For 5-year annualised return, all funds recorded annualised return of above 10%, higher than the average dividend distribution of 5% for the past five years. During a market bull-run, which happened in 2009 (Referring to 1-year performance comparison), Malaysia equity funds were able to deliver return of above 20%. Malaysia balanced funds delivered returns ranging from 13.6% to 22.1% within the same period.
However, investors should take note that investing into equity or balanced unit trusts involves high volatility. Annualised volatility for the five funds was ranging from 12.0% to 25.4%. Higher volatility reflected higher risk exposure. In 2008 (Referring to 2-year performance comparison), when Malaysia equity market collapsed (with FBMKLCI contracted by 39.3%), except for Kenanga Growth Fund which registered an annualised return of 0.2%, the four other funds were posting negative annualised return ranging from -3.7% to -8.3%.

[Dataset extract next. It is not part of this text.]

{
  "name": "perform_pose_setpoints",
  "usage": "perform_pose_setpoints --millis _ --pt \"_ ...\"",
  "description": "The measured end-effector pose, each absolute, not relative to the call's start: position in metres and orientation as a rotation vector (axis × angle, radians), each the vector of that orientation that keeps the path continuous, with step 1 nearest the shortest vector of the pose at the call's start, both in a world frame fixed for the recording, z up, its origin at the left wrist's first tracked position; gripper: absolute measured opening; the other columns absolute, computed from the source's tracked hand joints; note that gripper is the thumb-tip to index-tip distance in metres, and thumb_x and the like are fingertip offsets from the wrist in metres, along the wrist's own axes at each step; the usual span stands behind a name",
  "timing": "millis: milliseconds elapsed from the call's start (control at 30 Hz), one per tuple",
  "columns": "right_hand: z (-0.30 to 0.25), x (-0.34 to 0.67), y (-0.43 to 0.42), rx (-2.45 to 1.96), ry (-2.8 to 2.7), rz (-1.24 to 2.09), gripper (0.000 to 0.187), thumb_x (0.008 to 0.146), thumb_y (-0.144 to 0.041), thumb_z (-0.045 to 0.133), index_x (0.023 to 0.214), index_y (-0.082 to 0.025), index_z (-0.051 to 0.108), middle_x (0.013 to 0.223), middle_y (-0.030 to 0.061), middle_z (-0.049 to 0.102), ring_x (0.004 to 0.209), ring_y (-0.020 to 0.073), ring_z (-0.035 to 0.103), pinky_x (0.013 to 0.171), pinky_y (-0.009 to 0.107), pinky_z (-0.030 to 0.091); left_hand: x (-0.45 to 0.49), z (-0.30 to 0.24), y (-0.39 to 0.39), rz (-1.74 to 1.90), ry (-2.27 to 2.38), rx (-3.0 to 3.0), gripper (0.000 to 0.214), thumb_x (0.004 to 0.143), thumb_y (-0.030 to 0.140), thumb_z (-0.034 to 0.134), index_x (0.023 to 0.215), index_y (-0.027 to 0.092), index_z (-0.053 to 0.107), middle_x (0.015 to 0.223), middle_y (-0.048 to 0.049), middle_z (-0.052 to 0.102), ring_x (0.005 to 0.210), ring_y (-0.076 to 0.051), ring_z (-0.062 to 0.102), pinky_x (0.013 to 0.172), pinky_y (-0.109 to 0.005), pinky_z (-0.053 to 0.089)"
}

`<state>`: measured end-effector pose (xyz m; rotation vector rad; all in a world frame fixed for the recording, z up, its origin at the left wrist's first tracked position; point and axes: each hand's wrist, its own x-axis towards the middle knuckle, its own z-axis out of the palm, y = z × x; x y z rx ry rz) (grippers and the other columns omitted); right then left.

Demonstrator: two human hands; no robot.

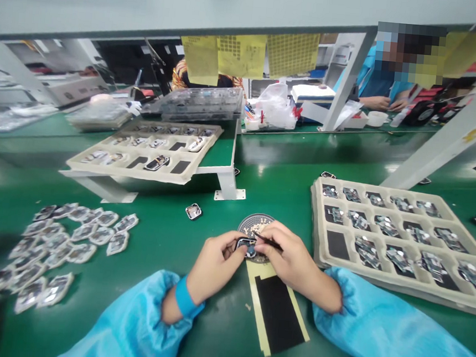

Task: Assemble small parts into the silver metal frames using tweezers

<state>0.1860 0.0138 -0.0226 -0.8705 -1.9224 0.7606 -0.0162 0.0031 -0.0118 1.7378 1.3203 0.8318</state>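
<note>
My left hand [213, 265] pinches a small rectangular electronic part [245, 247] above the green bench. My right hand [291, 258] grips thin black tweezers [269, 241], their tip touching that part. Both hands meet over a round perforated metal disc [254, 223] and the top of a black strip on yellow backing [278, 314]. Blue sleeves cover both of my forearms.
A beige compartment tray [319, 247] of parts lies at right. A second tray [138, 171] sits on a raised white stand at back left. Several loose parts [61, 246] spread at left; one lone part [193, 211] lies near the stand. Another person sits behind the far bench.
</note>
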Motion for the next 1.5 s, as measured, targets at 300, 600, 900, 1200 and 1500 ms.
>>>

UNIT TRUST INVESTMENT VIA EPF
EPF members are eligible to withdraw their EPF savings to make their own investment for potentially higher returns. Effective from 1 February 2008, EPF members are able to withdraw a maximum of 20% of their credit in excess of Basic Savings in Account 1 to invest into the approved fund managers. The required Basis Savings in Account 1 is a compulsory minimum savings available in Account 1. EPF members at different age profiles are required to have various minimum savings deposited in their Account 1 as follow:
Age
| Basic Savings
| Age
| Basic Saving
|
18 | 1,000 | 37 | 34,000 |
19 | 2,000 | 38 | 37,000 |
20 | 3,000 | 39 | 41,000 |
21 | 4,000 | 40 | 44,000 |
22 | 5,000 | 41 | 48,000 |
23 | 7,000 | 42 | 51,000 |
24 | 8,000 | 43 | 55,000 |
25 | 9,000 | 44 | 59,000 |
26 | 11,000 | 45 | 64,000 |
27 | 12,000 | 46 | 68,000 |
28 | 14,000 | 47 | 73,000 |
29 | 16,000 | 48 | 78,000 |
30 | 18,000 | 49 | 84,000 |
31 | 20,000 | 50 | 90,000 |
32 | 22,000 | 51 | 96,000 |
33 | 24,000 | 52 | 102,000 |
34 | 26,000 | 53 | 109,000 |
35 | 29,000 | 54 | 116,000 |
36 | 32,000 | 55 | 120,000 |
Source: EPF, iFAST Compilations |
For example, a 30-year old EPF member who has RM30,000 in his EPF account. The excess of Basic Savings in Account 1 would be RM12,000. The allowable withdrawal for member’s investment will be (RM12,000 * 20%) RM2,400. The minimum amount of savings that can be withdrawn is RM1,000 and can be made at intervals of three months from the last transfer, subject to the availability of the Basic Savings requirement in Account 1.